GC: No, but I’ve been sort of driven to it by the mathematics I’ve been trying to do. I don’t see myself as a religious person, but I’m very interested in mysteries and deep questions. And I also have a very… I’m very responsive to a feeling of transcendence. I love going to the tops of mountains in the snow and seeing the view, feeling closer to God, or closer to the fundamental nature of reality. It’s an illusion, perhaps, but one gets to the top of a mountain in the winter with the snow, and you have this beautiful view…
David: Is it the feeling of the sublime? You know, people talk about there’s the beautiful, in the sense of pretty, and then there’s a beauty connected with some kind of a truth.
GC: Something so beautiful that it’s sublime…
David: Do you feel the same sense of transcendence when you see certain things in mathematics? Does that give you the same sense as being on top of a mountain?
GC: Absolutely, but if you’re reading a piece of work that was already done by someone else, it’s sort of like seeing a photograph of a mountain. That’s no fun. Or take going in a helicopter to the top of a mountain, which is unworthy. But if you struggle up the mountain yourself, then you see every inch of the mountain. You see all the views. You pay for it, and then at the top you’re worthy. And in the case of mathematics, if you’ve been struggling with questions that seem mysterious and incomprehensible, and all of a sudden you discover a viewpoint that makes it clear, that’s like an illumination all of a sudden.
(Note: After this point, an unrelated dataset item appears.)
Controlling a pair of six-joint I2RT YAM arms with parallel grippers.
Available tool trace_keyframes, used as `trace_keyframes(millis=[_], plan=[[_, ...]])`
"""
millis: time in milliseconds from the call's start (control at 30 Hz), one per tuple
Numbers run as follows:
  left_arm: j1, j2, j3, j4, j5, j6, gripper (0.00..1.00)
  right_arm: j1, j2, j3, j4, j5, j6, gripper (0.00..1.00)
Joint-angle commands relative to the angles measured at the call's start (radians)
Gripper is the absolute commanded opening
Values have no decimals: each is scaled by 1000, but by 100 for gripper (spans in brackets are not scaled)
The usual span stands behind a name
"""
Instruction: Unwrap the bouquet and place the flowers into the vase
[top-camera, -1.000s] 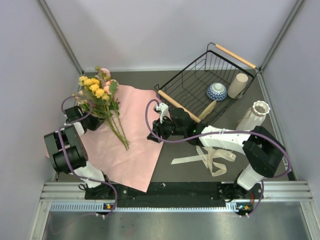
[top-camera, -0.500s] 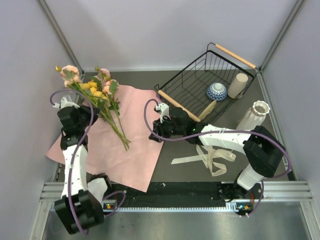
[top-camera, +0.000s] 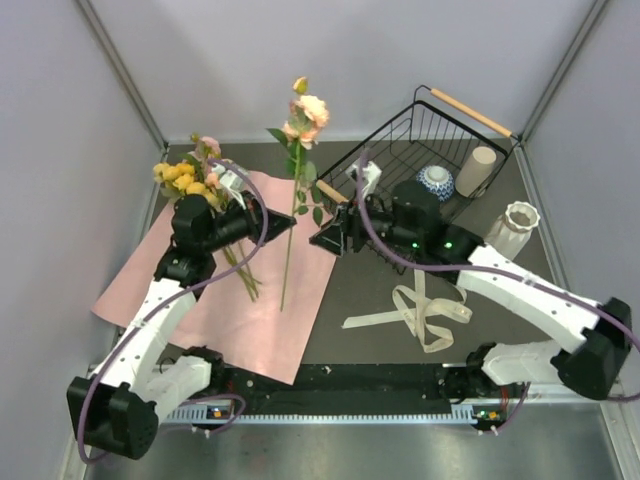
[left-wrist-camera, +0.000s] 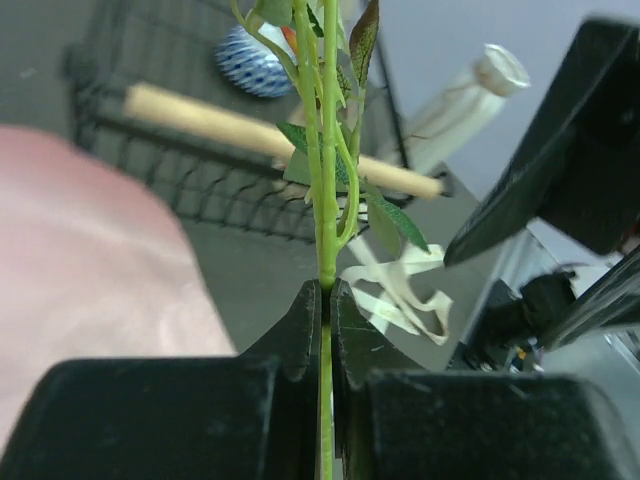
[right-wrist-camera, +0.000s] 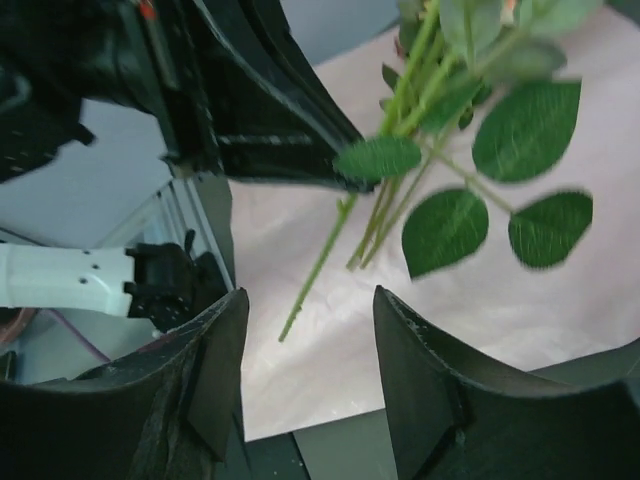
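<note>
My left gripper (top-camera: 289, 226) is shut on the green stem (left-wrist-camera: 327, 200) of one peach rose (top-camera: 310, 108), holding it nearly upright above the lilac-pink wrapping paper (top-camera: 225, 300). The paper lies spread flat. The other flowers (top-camera: 190, 180) of the bouquet rest on its far left corner. My right gripper (top-camera: 325, 240) stands open just right of the held stem, which hangs (right-wrist-camera: 320, 265) beyond its fingertips (right-wrist-camera: 215, 350) and not between them. The white ribbed vase (top-camera: 512, 228) stands upright at the far right.
A cream ribbon (top-camera: 420, 310) lies loose on the dark table. The black wire basket (top-camera: 395, 150) at the back holds a blue-and-white bowl (top-camera: 434, 182) and a cream cup (top-camera: 477, 170). Its wooden handle (left-wrist-camera: 250, 125) runs behind the held stem.
My left arm has pulled one peach rose out of the bunch, raised it and swung it right to mid-table. My right gripper has lifted, shifted right and opened wider.
</note>
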Motion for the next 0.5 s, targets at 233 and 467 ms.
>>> trace_keyframes(millis=[233, 467], plan=[[-199, 37, 124, 70, 119, 99, 0, -6, -188, 79, 3, 166, 187, 50], [-225, -18, 132, -78, -108, 207, 0, -6, -177, 108, -12, 229, 209, 44]])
I remember once I was going up a mountain. We made summit, and to make summit we had just broke through the cloud level. The summit was in – I wouldn’t say blinding sunlight, but beautiful sunlight. There was this white plain of the clouds, and sticking through it were these little toy mountains, because they were just the peaks, and that was just fantastic. It had only happened to me once in that extreme from, and that was just a wonderful moment.
That’s like the moment when I had struggled ten years with a bad mathematically formulated definition of randomness. The basic idea was right, but the way I dealt with it mathematically – the techniques – were wrong. It was very clumsy. And all of a sudden everything fell into place. It was as if I had been wearing glasses that distorted everything, and all of a sudden I put on a pair of glasses and everything’s sharp. It’s fantastic.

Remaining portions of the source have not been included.